Are forest fires becoming more frequent?

Is there a change in amount of forest fires and fire-pattern over time? What has caused forest fires, today and in the past? Researchers Mats Niklasson and Peter Holmgren give us the answers.

Land and forest fires occur all over the world. The last years we have seen alarming reports of forests on fire in California, Brasil and Australia. Broadly speaking, forest fires can be divided in two kinds; ground fires and crown fires. Ground fires burn the ground and surface litter with flames one to two metres high. Crown fires burn the entire layer of tree crowns and the ground with high intensity, with flames up to 30 metres high. Apart from forest fires, large expanses of savanna and farmland are burned every year, usually to prepare the land for pasture or crops. Every year, up to 3% of the world's land area is burned in one of these ways. In Sweden, just 0.16 per mille is burned a year on average, which is extremely low compared to pre-industrial time.

A natural system...

Fires are fundamentally a completely natural phenomenon, according to Mats Niklasson, Associate Professor in forest vegetation ecology at the Swedish University of Agricultural Sciences in Alnarp, southern Sweden:

"In terms of evolution, the forests have been shaped by fires over millions of years. Ever since Earth has had an atmosphere there have been electrical discharges, and the resulting lightning has caused fires."
Several ecosystems, such as coniferous forests, have had a strong mark made on them by fires. The Scots pine is well adapted to fire and is better at surviving than the Norway spruce thanks to its thick bark. Still today there are a few unpopulated areas in the world that have forest fires regularly, such as East Siberia and parts of Canada; fires in these places burn until the rain puts them out.

...aided by humans

When humans began using fire to clear farmland and pasture, set fires became more common than those caused by lightning.
"For a few thousand years, burn-beating was very common in the Nordic countries to create farmland and early succession of grass and bushes for livestock. The forests of northern Sweden burned every 30 to 100 years either due to burn-beating or lightning, and fires in the southern part of the country were even more frequent," says Niklasson.

The European industrialisation increased the demand for timber and the forests received greater financial value. In the late 19th century forestry, or silviculture, came along and the focus was now on protecting it and fighting any fires that started. Before the fires were fought, an estimated 1–2% of Sweden's land surface burned annually, compared to about 0.16 per mille today. Fire-fighting has been very successful.

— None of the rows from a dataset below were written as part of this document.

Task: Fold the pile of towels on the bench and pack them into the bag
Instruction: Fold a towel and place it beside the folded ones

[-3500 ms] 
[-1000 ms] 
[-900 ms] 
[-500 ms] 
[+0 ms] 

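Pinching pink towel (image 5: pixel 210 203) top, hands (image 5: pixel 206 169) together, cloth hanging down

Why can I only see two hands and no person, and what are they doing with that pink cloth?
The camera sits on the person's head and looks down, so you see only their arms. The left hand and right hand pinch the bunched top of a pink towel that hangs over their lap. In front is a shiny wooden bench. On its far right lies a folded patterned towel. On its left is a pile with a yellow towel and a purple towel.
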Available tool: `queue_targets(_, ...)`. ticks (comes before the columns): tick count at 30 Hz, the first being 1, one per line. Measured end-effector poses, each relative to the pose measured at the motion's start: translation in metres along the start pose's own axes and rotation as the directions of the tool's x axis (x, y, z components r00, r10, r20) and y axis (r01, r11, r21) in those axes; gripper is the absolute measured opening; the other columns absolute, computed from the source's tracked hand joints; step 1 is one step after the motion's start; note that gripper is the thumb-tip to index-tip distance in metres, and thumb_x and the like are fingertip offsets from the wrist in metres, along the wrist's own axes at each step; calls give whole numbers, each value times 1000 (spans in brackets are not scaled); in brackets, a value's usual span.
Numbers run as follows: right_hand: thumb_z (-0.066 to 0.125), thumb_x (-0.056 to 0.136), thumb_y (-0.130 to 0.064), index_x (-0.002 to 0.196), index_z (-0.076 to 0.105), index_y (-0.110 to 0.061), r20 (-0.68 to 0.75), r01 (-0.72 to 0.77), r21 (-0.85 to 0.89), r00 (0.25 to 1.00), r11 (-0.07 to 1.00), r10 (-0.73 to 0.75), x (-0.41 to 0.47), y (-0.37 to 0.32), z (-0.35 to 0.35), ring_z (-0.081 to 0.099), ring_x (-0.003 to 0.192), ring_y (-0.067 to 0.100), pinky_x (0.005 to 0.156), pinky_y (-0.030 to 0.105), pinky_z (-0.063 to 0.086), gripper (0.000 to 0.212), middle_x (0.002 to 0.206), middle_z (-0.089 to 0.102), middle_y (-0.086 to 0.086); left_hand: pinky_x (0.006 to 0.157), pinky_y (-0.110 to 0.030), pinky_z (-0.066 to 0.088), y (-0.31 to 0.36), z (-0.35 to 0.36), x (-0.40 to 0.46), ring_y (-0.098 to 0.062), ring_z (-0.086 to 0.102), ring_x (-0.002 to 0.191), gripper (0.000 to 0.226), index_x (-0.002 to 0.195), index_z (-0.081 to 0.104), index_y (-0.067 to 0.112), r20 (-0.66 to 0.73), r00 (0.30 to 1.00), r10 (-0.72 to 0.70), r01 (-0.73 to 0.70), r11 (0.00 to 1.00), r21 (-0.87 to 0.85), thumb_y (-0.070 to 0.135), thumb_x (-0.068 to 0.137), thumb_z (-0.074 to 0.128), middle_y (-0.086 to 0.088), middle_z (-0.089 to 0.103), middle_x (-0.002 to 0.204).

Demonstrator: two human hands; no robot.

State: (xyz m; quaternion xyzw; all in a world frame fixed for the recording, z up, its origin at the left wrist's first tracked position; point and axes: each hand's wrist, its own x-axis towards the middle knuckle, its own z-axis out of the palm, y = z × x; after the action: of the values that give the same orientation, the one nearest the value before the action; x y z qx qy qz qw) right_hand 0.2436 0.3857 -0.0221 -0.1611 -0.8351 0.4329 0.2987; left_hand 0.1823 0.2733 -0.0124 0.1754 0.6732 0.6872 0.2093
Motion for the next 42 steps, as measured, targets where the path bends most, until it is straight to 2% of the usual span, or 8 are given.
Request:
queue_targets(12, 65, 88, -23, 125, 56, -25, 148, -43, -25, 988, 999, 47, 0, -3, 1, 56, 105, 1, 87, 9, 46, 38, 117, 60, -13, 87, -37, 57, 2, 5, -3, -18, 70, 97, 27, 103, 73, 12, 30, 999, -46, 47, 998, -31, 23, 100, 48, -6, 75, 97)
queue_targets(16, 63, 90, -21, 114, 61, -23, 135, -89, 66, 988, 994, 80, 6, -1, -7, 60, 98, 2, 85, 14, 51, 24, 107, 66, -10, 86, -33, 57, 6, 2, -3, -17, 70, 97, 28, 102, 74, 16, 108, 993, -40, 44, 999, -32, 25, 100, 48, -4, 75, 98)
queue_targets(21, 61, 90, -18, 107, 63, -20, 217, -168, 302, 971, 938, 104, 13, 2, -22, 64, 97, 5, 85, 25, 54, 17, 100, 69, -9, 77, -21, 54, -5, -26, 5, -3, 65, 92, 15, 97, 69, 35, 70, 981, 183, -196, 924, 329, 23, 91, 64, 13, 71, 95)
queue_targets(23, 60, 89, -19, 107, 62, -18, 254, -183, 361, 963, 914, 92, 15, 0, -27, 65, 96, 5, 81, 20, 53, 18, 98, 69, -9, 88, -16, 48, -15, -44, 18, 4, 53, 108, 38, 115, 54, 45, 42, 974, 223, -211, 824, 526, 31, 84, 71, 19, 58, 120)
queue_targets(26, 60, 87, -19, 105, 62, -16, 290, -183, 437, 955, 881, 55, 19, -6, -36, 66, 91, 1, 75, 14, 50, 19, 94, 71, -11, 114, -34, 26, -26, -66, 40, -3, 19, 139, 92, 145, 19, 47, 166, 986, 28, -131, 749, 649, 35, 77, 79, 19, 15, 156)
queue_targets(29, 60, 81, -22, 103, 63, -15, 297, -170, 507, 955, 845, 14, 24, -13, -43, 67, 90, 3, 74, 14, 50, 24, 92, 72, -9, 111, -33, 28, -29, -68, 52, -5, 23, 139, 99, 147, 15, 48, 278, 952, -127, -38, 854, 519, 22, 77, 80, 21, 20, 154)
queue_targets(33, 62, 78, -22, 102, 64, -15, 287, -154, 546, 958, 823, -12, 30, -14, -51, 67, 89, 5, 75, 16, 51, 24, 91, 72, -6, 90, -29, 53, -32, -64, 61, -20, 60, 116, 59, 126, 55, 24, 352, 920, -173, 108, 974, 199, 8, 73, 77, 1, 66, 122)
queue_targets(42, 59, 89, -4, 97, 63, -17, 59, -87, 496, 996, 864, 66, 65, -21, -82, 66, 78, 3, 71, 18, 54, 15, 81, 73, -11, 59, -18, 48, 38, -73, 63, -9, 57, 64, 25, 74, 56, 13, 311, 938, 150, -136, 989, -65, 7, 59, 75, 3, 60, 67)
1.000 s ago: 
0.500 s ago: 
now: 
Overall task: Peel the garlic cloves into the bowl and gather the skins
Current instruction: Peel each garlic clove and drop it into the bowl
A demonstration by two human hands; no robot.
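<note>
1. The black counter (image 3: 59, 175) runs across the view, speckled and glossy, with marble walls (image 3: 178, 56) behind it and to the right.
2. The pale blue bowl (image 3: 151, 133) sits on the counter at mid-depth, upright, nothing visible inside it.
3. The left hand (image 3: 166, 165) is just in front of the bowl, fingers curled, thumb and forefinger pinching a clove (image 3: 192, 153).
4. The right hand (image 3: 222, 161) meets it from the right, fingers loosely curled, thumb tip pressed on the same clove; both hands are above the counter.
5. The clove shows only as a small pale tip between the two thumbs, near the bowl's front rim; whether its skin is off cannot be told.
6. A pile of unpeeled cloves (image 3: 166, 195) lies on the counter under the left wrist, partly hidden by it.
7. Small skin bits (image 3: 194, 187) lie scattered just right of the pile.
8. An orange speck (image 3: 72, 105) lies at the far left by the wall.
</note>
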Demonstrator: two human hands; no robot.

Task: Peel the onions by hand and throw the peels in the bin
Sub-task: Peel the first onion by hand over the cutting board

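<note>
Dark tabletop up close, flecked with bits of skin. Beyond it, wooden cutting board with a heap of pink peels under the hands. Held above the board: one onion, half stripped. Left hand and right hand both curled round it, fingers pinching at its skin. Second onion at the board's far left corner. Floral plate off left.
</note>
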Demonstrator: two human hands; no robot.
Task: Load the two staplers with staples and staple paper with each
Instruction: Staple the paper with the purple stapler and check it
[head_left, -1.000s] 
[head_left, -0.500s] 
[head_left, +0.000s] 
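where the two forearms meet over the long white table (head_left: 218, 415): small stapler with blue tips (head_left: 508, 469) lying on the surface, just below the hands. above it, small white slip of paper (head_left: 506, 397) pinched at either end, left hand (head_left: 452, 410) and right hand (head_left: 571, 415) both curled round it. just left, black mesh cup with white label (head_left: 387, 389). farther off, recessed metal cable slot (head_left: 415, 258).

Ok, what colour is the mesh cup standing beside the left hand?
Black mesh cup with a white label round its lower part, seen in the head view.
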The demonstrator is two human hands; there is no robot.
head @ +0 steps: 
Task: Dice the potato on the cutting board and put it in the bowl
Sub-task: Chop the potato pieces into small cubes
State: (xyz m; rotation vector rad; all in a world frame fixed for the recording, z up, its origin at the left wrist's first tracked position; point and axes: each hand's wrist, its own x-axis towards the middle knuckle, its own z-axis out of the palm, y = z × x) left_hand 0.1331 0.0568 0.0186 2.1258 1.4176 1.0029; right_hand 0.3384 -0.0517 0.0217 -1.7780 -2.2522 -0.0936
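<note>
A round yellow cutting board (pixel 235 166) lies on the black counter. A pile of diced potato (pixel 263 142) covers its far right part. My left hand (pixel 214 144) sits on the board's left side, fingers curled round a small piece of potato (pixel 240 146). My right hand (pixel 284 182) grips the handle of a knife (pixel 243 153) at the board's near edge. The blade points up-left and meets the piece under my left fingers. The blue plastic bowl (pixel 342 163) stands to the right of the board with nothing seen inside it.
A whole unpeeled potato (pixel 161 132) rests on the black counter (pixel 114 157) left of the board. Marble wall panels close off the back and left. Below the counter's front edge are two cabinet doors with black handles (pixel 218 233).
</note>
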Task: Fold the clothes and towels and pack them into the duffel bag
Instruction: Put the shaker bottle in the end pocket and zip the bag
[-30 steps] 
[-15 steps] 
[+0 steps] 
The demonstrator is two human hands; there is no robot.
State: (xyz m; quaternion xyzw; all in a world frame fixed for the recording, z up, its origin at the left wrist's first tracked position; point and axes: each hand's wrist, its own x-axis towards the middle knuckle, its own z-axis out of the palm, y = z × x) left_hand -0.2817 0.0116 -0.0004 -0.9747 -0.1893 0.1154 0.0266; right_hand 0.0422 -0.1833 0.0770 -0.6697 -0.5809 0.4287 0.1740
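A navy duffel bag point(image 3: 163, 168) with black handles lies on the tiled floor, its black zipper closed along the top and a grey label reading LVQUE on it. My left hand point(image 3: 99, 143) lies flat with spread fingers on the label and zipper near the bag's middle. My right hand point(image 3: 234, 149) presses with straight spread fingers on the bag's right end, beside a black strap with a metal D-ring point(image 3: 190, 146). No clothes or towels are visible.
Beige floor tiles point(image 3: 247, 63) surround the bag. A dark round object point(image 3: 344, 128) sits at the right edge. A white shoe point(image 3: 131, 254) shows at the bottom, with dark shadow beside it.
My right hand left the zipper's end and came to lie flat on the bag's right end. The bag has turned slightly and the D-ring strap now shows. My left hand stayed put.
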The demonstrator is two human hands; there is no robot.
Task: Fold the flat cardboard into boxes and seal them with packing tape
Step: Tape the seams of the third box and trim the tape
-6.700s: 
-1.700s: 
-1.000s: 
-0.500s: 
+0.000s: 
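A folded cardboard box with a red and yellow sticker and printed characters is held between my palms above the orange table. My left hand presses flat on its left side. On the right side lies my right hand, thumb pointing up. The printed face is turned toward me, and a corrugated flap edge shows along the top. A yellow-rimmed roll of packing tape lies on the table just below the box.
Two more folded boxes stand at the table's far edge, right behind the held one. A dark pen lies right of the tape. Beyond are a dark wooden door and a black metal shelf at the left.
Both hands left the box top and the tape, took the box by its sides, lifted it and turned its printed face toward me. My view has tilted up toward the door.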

Neglect and intent are common causes

The causes of forest fires today vary around the world. The main causes in Europe are neglect or deliberate intent, assisted by drought, heat and wind. These kinds of fires are common in Australia and western North America, where forest with highly inflammable debris on the ground and close to towns and homes increase the risks.

According to Niklasson, the type of fire also varies:

"In Sweden, only the forest's surface litter tends to burn. Crown fires are unusual, but the 2014 wildfire in Sala and the ones in Dalarna and Hälsingland provinces in 2018 were largely crown fires. In contrast, Mediterranean countries such as Spain and Portugal, with their drier regions, often suffer much more far-reaching crown fires with far more dramatic progressions."

Rapid urbanisation in Europe is also a contributing factor: farms are left, fields become overgrown, and the resulting bush forests can easily burn. Peter Holmgren is a forest specialist and former Director-General of the Center for International Forestry Research (CIFOR), and has also headed up FAO's global work on climate change. He says that unmanaged land entails a higher risk of fire than managed land. In large parts of Africa, South America and southern Asia, however, fire is still mainly used to clear or prepare land areas:

"It is a tried and tested method, one that's cheap and simple to deploy, just like we used to do. However, as agriculture becomes increasingly efficient and large-scale, we're starting to see a decline in the practice worldwide," Holmgren explains.

Promoting biodiversity

The downside of forest fires is of course the danger they present to people, homes and buildings. They can also generate severe air pollution and carbon dioxide emissions. On the upside, they are Mother Nature's own way of managing the forest ecosystem, favouring species that rely on fires to reproduce.
"Thousands of species in Sweden depend on fires in some way, and about 100, mainly insects, are completely dependent on them. Conservation burning has also returned and has been practised since the early 1990s, both in and outside of reserves," says Niklasson.

Deforestation the basic problem

So what are the effects of forest fires in terms of sustainable development, in addition to those outlined above? The wildfires in the Amazon have been much talked about, where they are a consequence of deforestation, as Holmgren explains:

"Deforestation is the basic problem in the Amazon, where forests are burned to clear land for pasture, or to grow soybeans or maize. In the news reports of summer 2019, it was soon hard to pick out the facts, everything became so weighted. Were the fires in the Amazon, or all over Brazil? What was the difference compared to the previous year? How big a factor was the general political debate in the reporting? It is a fact though that both deforestation and too many fires in farming create problems, especially air pollution."